Si el debate entre los candidatos se ha propuesto ante los órganos legislativos como una obligación es porque corresponde a los ciudadanos el derecho a que se comparen y evalúen “de bulto” la personalidad, los proyectos, el comportamiento de los aspirantes a los puestos de elección popular, para que puedan hacer una evaluación racional de las alternativas y contar con más elementos de juicios para decidir el sentido de su voto.
El debate entre los candidatos es, por lo tanto, una prerrogativa de los electores, no un privilegio opcional de los candidatos, que están obligados a dar la cara, darle a la opinión pública la oportunidad de que los confronte y analice tal como realmente son.
En lugar de evadirse del deber de darse a conocer y ocultarse, de esa manera, tras argumentos especiosos de una pretendida “estrategia” que sólo sirven para disimular la cobardía, la intención de encubrir los verdaderos propósitos y esconder las falsedades de las promesas demagógicas e irrealizables.
No es poca cosa lo que está en juego en las próximas elecciones y no deja de ser -dígase lo que se diga- justificado el temor de que una decisión mal tomada pueda hacer regresar los viejos vicios que han mantenido en México los rezagos que hieren profundamente a un alto porcentaje de nuestra población y nos mantienen lejos del lugar que el país debería ocupar en el concierto de las naciones.

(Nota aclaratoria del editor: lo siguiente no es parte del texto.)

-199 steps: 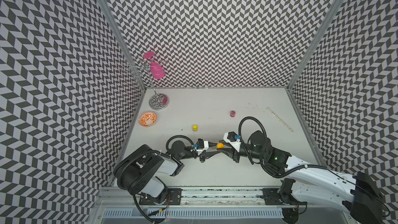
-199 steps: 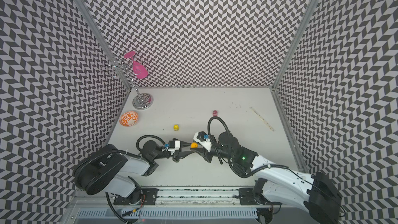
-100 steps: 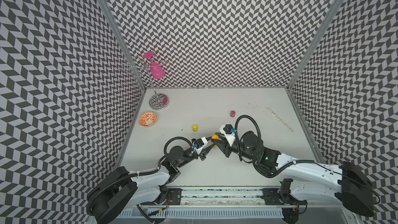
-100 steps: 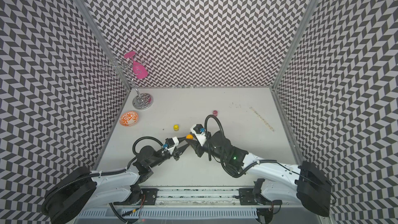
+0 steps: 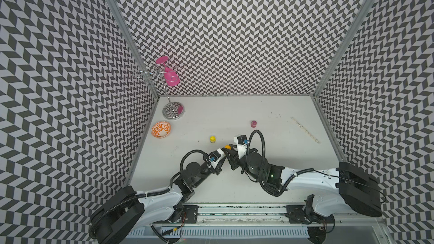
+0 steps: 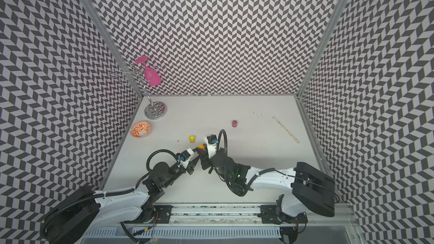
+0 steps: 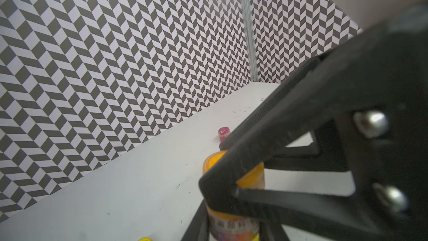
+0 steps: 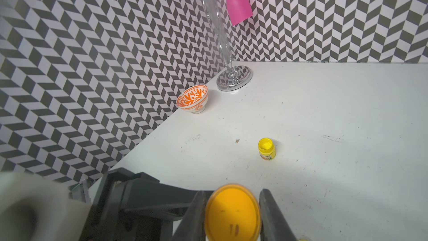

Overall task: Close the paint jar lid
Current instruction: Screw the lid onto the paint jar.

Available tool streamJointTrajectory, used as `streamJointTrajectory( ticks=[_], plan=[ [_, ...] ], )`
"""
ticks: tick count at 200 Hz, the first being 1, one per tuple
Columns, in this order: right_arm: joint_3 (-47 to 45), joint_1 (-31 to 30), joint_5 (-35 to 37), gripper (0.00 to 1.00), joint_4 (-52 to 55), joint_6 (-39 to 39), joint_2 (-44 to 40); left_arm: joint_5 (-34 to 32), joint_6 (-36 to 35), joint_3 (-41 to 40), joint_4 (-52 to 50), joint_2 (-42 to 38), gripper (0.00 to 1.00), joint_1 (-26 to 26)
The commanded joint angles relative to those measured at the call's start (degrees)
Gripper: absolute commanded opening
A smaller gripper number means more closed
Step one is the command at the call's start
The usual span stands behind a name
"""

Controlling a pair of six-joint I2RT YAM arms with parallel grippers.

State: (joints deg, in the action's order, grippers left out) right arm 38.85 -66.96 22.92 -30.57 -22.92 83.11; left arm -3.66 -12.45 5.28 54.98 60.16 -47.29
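The paint jar (image 7: 231,227) is a small pot of orange paint with a printed label. It is held just above the table near the front middle. My left gripper (image 7: 232,230) is shut on its body, one finger on each side. Its orange lid (image 8: 231,212) sits on top of the jar. My right gripper (image 8: 232,216) is shut on the lid's rim, and its black fingers (image 7: 278,117) cross the lid in the left wrist view. In both top views the lid (image 5: 227,147) (image 6: 201,147) shows as an orange dot where the two grippers meet.
A yellow paint jar (image 5: 212,139) stands just left of the grippers, and a pink-red jar (image 5: 253,123) stands farther back. An orange-patterned bowl (image 5: 160,129) and a chrome stand (image 5: 173,111) holding a pink glass (image 5: 171,78) are at the back left. A thin pale strip (image 5: 304,129) lies at the right.
Both grippers, still shut on the jar and its lid, have carried it away from the front edge and slightly left. The left arm has stretched out from its folded pose.
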Motion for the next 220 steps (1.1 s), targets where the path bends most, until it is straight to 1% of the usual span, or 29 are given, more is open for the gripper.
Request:
streamJointTrajectory(
  ticks=[1,24,48,62,83,102,115,134,145,162,176,183,196,204,220],
  plan=[
    [-2.9,-1.2,3.7,0.16,12.0,-4.9,3.5,-3.0,-0.4,3.0,17.0,-3.0,0.24,-0.3],
    [-4.0,-1.7,4.2,0.24,10.5,-4.7,2.5,-2.8,-0.1,3.2,16.5,-2.9,0.24,-0.3],
    [-6.0,-2.0,4.2,0.33,8.6,-3.5,-0.4,-3.6,-1.2,3.6,15.2,-1.3,0.24,-0.2],
    [-7.6,-2.3,3.9,0.44,7.0,-2.5,-2.5,-4.3,-2.2,3.2,16.7,2.0,0.24,0.2],
    [-10.1,-2.8,3.0,0.62,4.2,-0.8,-5.3,-4.5,-1.7,2.6,20.9,8.0,0.24,1.6],
    [-11.6,-3.2,2.3,0.75,2.7,0.6,-7.2,-3.8,-1.5,3.1,21.1,10.4,0.24,2.0],
    [-12.4,-3.5,2.5,0.79,2.6,0.9,-8.4,-3.8,-1.4,3.3,20.5,10.7,0.24,2.1],
    [-14.3,-3.6,3.6,0.79,2.4,0.4,-11.6,-3.4,-1.1,3.2,20.5,10.5,0.25,2.5],
    [-15.6,-3.6,5.7,0.79,3.0,-0.6,-14.6,-2.2,-0.7,3.3,19.6,10.0,0.25,2.9],
    [-16.4,-3.3,7.6,0.79,4.6,2.3,-20.2,1.9,0.3,3.8,17.7,9.6,0.25,3.9],
    [-16.4,-2.3,7.0,0.79,5.2,7.1,-24.9,7.5,1.1,3.9,18.7,10.7,0.25,4.9],
    [-16.4,-1.1,5.4,0.80,5.4,9.9,-27.1,11.4,1.4,3.9,19.7,11.6,0.25,5.4],
    [-16.2,2.0,0.4,0.80,6.3,14.5,-31.3,17.9,1.6,4.4,21.2,13.4,0.25,5.6],
    [-16.1,4.9,-5.1,0.80,6.8,16.7,-33.6,22.2,1.6,4.9,21.4,14.3,0.26,5.6],
    [-16.1,10.9,-15.5,0.79,7.0,19.8,-37.6,33.0,0.7,6.2,20.8,16.2,0.26,5.6]
  ],
)
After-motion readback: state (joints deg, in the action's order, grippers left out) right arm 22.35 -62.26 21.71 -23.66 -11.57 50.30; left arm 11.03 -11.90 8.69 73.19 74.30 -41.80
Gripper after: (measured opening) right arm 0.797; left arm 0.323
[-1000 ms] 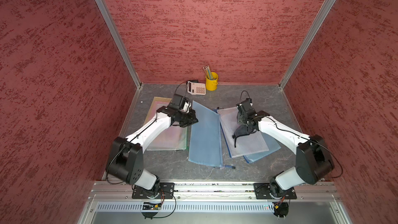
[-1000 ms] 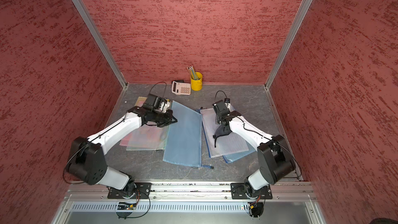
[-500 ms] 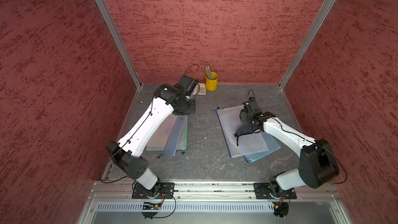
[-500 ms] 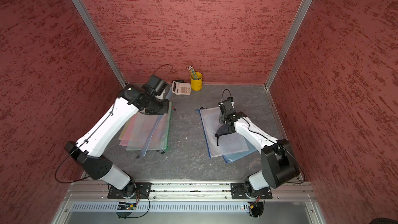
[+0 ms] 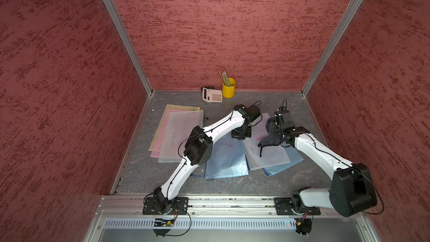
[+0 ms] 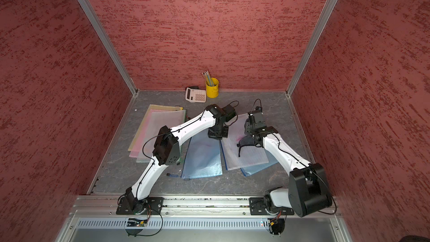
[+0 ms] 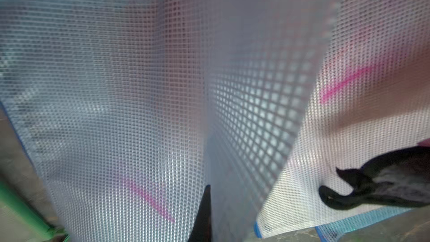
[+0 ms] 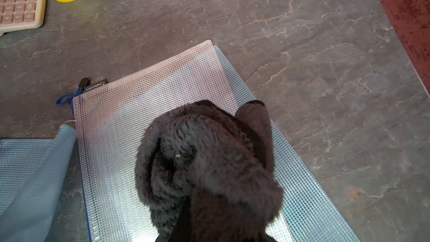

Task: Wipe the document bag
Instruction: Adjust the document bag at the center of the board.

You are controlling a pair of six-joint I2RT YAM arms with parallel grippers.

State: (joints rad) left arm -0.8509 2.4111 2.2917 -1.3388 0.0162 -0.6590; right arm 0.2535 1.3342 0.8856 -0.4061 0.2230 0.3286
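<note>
At centre-right of a top view the right gripper (image 5: 272, 132), clamped on a dark grey cloth (image 8: 209, 159), holds it on the white mesh document bag (image 5: 270, 158) for wiping, while the left gripper (image 5: 240, 136) pinches the neighbouring blue mesh bag (image 5: 224, 159) by its edge, seemingly to lift it clear.

Grey table (image 5: 232, 183) carries document bags (image 5: 176, 136), a calculator (image 5: 212, 94), a yellow cup (image 5: 228, 88).

Both arms reach inward; fingers of left gripper (image 5: 241, 136) and right gripper (image 5: 271, 131) pinched closed.
</note>
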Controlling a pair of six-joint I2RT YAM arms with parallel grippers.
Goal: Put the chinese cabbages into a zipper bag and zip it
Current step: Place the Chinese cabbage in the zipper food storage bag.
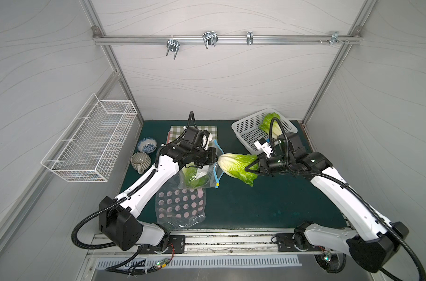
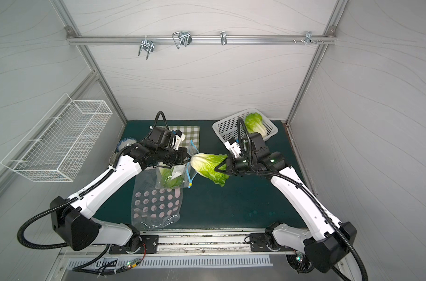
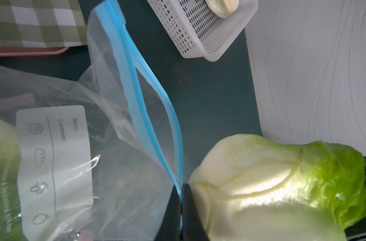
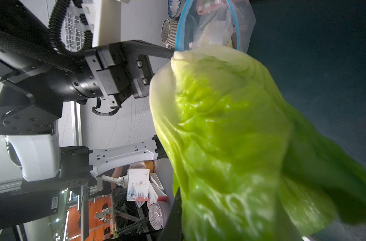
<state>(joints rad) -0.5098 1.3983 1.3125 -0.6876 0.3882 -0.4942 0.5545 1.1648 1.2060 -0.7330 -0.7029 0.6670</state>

Hay que considerar, además, que las campañas electorales se están realizando con nuestro dinero, el tuyo y el mío, y que, en consecuencia, esta es una razón más para que no se nos deba escamotear el derecho a conocer a fondo la capacidad, las intenciones, la viabilidad de las propuestas de quienes pretenden tomar en sus manos los destinos de la nación.
Es razonable que las campañas electorales se paguen con recursos del erario porque de esa manera se reducen los riesgos de que el dinero mal habido pueda influir en los resultados de los comicios y crear compromisos que pesen sobre la decisión de futuros gobernantes. No valen, pues las invocaciones a la “estrategia de campaña” para disimular la cobardía de quienes se nieguen a cumplir con un deber mínimo de honestidad y de decencia ante los electores que están pagando la campaña y que asumirán los resultados de una decisión electoral, ya sea torpe o acertada.
El debate pone a los candidatos en terreno parejo, en igualdad de condiciones, para que se muestren tal como son ante los que tienen que escoger, sin que valgan en ese momento los trucos de la mercadotecnia ni las mañas de las simulaciones.
Es un instrumento apropiado para que el elector pueda hacer comparaciones y sólo los que sienten que saldrían perdiendo al ser cotejados con los demás participantes en la contienda al tener que responder a las réplicas que se hagan para poner en clara las ofertas electorales salen huyendo de la posibilidad de que se pongan en claro sus fingimientos y sus artificios.
Pero, después de todo, no existe la posibilidad de evadir completamente el debate. Los candidatos que se niegan a debatir, están exponiendo de cuerpo entero su personalidad, exhibiendo su cobardía, mostrando su falta de ideas, confirmando que se atienen más al ruido populachero que al razonamiento.